> [Description of the task] Would you transcribe each of the entries exactly, with nothing added or dropped?

Stored data
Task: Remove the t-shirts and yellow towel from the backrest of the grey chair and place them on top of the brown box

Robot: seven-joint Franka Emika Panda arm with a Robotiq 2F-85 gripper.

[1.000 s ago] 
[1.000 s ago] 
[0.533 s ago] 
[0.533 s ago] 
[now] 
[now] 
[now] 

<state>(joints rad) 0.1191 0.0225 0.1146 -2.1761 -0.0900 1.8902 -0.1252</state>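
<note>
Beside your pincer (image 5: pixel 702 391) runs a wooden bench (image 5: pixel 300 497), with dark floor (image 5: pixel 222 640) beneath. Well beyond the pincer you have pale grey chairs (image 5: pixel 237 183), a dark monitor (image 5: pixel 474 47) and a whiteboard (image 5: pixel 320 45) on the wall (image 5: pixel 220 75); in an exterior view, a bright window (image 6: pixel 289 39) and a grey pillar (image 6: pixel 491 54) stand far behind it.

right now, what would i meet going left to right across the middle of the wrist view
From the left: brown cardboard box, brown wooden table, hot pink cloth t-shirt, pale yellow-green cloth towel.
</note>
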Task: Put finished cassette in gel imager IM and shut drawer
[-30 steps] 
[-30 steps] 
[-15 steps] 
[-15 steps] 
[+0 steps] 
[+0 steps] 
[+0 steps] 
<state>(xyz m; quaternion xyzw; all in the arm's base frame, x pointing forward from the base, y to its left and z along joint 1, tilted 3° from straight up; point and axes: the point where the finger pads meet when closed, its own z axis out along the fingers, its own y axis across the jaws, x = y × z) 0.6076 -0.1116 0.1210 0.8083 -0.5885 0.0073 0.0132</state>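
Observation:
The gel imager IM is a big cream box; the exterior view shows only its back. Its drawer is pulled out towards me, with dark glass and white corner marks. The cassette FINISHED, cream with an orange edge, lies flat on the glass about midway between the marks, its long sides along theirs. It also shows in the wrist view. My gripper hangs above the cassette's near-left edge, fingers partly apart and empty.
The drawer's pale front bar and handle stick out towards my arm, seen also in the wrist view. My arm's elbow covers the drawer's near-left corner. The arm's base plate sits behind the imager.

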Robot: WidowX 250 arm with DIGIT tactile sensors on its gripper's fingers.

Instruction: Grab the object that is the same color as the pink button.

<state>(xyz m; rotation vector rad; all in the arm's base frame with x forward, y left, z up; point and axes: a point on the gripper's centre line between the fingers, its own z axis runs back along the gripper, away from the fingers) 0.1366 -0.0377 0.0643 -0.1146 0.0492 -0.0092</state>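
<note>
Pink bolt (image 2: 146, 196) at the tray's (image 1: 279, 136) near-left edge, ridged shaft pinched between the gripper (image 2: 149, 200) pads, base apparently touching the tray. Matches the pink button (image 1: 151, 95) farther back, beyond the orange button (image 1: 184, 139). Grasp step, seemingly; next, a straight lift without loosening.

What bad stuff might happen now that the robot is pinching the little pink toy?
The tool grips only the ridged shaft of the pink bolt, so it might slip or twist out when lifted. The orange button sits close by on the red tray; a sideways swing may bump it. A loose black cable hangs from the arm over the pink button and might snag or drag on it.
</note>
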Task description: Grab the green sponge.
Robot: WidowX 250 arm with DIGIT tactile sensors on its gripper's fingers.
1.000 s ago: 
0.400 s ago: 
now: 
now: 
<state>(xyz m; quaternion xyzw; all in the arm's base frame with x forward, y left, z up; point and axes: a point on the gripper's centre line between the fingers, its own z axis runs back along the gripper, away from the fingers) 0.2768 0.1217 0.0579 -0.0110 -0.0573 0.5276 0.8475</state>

> [Output of the task]
Task: Remove the t-shirts and yellow towel from the backrest of the grey chair and place them on top of the brown box

Robot: seven-joint Franka Emika Panda arm with a Robotiq 2F-85 gripper.

[1.000 s ago] 
[1.000 s ago] 
[0.533 s ago] 
[0.533 s ago] 
[now] 
[now] 
[now] 

<state>(joints rad) 0.1191 0.0225 0.1146 -2.1761 -0.0900 1.8902 -0.1252</state>
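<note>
Beside your pincer (image 5: pixel 702 391) runs a wooden bench (image 5: pixel 300 497), with dark floor (image 5: pixel 222 640) beneath. Well beyond the pincer you have pale grey chairs (image 5: pixel 237 183), a dark monitor (image 5: pixel 474 47) and a whiteboard (image 5: pixel 320 45) on the wall (image 5: pixel 220 75); in an exterior view, a bright window (image 6: pixel 289 39) and a grey pillar (image 6: pixel 491 54) stand far behind it.

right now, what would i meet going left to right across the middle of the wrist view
From the left: brown cardboard box, brown wooden table, hot pink cloth t-shirt, pale yellow-green cloth towel.
</note>
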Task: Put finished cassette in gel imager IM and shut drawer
[-30 steps] 
[-30 steps] 
[-15 steps] 
[-15 steps] 
[+0 steps] 
[+0 steps] 
[+0 steps] 
<state>(xyz m; quaternion xyzw; all in the arm's base frame, x pointing forward from the base, y to its left and z along joint 1, tilted 3° from straight up; point and axes: the point where the finger pads meet when closed, its own z axis out along the fingers, its own y axis across the jaws, x = y × z) 0.6076 -0.1116 0.1210 0.8083 -0.5885 0.0073 0.0132</state>
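Observation:
The gel imager IM is a big cream box; the exterior view shows only its back. Its drawer is pulled out towards me, with dark glass and white corner marks. The cassette FINISHED, cream with an orange edge, lies flat on the glass about midway between the marks, its long sides along theirs. It also shows in the wrist view. My gripper hangs above the cassette's near-left edge, fingers partly apart and empty.
The drawer's pale front bar and handle stick out towards my arm, seen also in the wrist view. My arm's elbow covers the drawer's near-left corner. The arm's base plate sits behind the imager.
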
Robot: WidowX 250 arm with DIGIT tactile sensors on its gripper's fingers.

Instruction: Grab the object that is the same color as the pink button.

<state>(xyz m; rotation vector rad; all in the arm's base frame with x forward, y left, z up; point and axes: a point on the gripper's centre line between the fingers, its own z axis runs back along the gripper, away from the fingers) 0.1366 -0.0377 0.0643 -0.1146 0.0492 -0.0092</state>
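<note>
Pink bolt (image 2: 146, 196) at the tray's (image 1: 279, 136) near-left edge, ridged shaft pinched between the gripper (image 2: 149, 200) pads, base apparently touching the tray. Matches the pink button (image 1: 151, 95) farther back, beyond the orange button (image 1: 184, 139). Grasp step, seemingly; next, a straight lift without loosening.

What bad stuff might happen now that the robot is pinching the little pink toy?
The tool grips only the ridged shaft of the pink bolt, so it might slip or twist out when lifted. The orange button sits close by on the red tray; a sideways swing may bump it. A loose black cable hangs from the arm over the pink button and might snag or drag on it.
</note>
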Task description: Grab the green sponge.
Robot: WidowX 250 arm with DIGIT tactile sensors on its gripper's fingers.
1.000 s ago: 
0.400 s ago: 
now: 
now: 
<state>(xyz m; quaternion xyzw; all in the arm's base frame with x forward, y left, z up; point and axes: a point on the gripper's centre line between the fingers, its own z axis runs back along the gripper, away from the fingers) 0.2768 0.1217 0.0579 -0.0110 -0.0573 0.5276 0.8475</state>

The answer to this exercise has been written out completely.